In Pepper’s medical file are test results from independent laboratories. Her cholesterol tests were set out identically to those I receive from my doctor. And the technicians who did her blood work apparently did not know that this patient was a chimpanzee. When she tested positive for HIV, the form letter from the lab contained compassionate legal information: “It is required that all test results be relayed to the patient only by physicians or personnel suitably trained to counsel the individual as to the significance of the report.”

I thought of how little these English words would have meant to Pepper, even if they had ever been said to her.

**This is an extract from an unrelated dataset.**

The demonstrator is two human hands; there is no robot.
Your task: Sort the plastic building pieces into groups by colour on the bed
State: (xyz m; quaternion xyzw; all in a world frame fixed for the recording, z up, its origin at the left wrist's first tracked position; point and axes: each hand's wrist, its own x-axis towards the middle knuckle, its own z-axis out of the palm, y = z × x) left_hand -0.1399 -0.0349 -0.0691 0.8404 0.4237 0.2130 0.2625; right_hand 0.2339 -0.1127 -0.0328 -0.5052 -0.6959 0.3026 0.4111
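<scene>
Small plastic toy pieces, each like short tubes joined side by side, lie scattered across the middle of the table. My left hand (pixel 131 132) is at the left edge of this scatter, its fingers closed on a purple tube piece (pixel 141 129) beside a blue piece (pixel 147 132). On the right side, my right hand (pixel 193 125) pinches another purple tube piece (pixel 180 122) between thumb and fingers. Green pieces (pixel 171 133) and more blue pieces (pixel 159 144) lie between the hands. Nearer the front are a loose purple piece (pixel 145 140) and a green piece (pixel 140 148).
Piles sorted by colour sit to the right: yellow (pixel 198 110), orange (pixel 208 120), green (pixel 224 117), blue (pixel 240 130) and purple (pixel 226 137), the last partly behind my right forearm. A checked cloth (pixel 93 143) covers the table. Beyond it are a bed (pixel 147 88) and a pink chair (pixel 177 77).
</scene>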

Mine is one of several novels and works of non-fiction to come out recently with chimpanzees as their subject. I like to think that whenever chimps are discussed, we can move closer to realizing that our kinship is not some sort of cute coincidence, or something we have evolved beyond. I hope that we can alter our language to reflect the truth in our blood and acknowledge the contradictions of what it means to be an ape. We don’t just care for animals, we are animals. And like all animals we will do anything we can, at the cost of other species, to survive. We will deplore cruelty, even while engaged in it. The clashes between different human factions and creeds are our equivalent of what chimpanzees do when they hoot and hit and bite, choosing a group and hating others.

Pepper, my contemporary, died last year. It made me very sad to have known such intimate facts about the story of her body. I could get narcissistic about what she meant to me and righteous about her symbolic importance; but really I saw her as a woman, an individual with an extraordinary history, and someone greater than me not only in her ability to survive unimaginable violence and neglect, but in her ability, despite it all, to comfort her fellow species and to reach out to groom a stranger’s hand. To some this makes me look like a lunatic, an animal-lover, a simplifier of human nature. We are doomed to choose our factions.

Thanks to the efforts of medical science I can hope for two or three more decades of life without disease. I would probably have had a different view of the use of primates – great apes specifically – in medical research if I hadn’t met Pepper. I believe that any effort to keep chimpanzees alive must be embraced. I also believe we won't ever be able to talk properly about Pepper, or protect her kind, if we can't learn to talk about ourselves as a species of ape. We are not merely descended from apes. We are apes. Until we realize this fact we cannot have enlightened discussions about what it is to be human.


By Colin McAdam

Colin McAdam studied chimpanzees and primates while researching his third novel, "A Beautiful Truth." He lives in Toronto.